*WHAT THE EXERCISE ASKS:* The answer must consist of each line below that holds the word "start", copied as it stands.

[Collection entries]
= = = =
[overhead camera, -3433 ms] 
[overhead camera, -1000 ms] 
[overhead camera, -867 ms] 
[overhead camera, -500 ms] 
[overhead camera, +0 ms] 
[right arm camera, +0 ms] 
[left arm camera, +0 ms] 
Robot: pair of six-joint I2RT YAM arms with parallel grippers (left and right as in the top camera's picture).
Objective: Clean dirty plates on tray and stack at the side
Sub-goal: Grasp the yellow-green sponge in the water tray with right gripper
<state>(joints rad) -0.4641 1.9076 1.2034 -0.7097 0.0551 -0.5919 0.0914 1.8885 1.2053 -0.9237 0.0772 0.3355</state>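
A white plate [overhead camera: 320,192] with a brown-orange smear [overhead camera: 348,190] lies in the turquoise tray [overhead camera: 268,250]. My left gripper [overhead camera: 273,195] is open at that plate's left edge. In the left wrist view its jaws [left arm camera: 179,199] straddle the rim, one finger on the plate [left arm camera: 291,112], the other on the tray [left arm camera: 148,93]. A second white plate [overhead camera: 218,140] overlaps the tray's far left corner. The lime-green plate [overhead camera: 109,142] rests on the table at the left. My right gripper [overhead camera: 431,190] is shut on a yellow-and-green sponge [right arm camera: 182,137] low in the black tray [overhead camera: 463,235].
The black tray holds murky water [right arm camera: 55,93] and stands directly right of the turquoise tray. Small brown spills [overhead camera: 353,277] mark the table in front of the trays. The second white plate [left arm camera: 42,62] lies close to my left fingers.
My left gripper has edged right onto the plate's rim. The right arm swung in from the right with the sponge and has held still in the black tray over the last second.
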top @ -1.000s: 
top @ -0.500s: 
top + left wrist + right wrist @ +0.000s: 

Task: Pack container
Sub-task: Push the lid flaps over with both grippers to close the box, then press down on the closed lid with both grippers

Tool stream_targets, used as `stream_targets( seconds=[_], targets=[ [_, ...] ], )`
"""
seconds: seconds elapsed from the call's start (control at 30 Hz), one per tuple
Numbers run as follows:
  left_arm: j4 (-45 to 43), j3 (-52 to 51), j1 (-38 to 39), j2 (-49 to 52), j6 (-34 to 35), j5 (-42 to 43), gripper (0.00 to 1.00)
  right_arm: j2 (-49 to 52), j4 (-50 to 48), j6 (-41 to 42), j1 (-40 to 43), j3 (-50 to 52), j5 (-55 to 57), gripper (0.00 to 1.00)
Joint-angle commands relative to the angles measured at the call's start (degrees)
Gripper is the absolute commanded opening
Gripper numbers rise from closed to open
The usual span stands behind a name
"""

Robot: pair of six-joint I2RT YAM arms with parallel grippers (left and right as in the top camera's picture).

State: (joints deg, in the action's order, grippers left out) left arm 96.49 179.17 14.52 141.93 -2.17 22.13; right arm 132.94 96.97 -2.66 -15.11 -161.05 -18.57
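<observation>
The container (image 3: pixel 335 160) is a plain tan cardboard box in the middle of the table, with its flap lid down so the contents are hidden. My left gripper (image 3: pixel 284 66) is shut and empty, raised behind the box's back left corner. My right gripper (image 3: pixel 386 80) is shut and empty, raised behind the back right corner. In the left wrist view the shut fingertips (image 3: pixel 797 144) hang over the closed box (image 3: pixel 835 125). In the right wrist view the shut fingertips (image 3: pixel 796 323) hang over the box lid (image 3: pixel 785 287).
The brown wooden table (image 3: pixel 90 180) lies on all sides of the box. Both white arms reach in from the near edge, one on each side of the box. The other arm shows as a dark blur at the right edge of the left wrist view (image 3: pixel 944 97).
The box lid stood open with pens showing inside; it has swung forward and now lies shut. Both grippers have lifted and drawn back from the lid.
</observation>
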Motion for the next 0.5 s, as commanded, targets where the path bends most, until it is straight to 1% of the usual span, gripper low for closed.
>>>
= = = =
*FINAL ANSWER:*
seconds: seconds elapsed from the call's start (control at 30 Hz), one per tuple
Joint-angle commands relative to the angles measured at the call's start (degrees)

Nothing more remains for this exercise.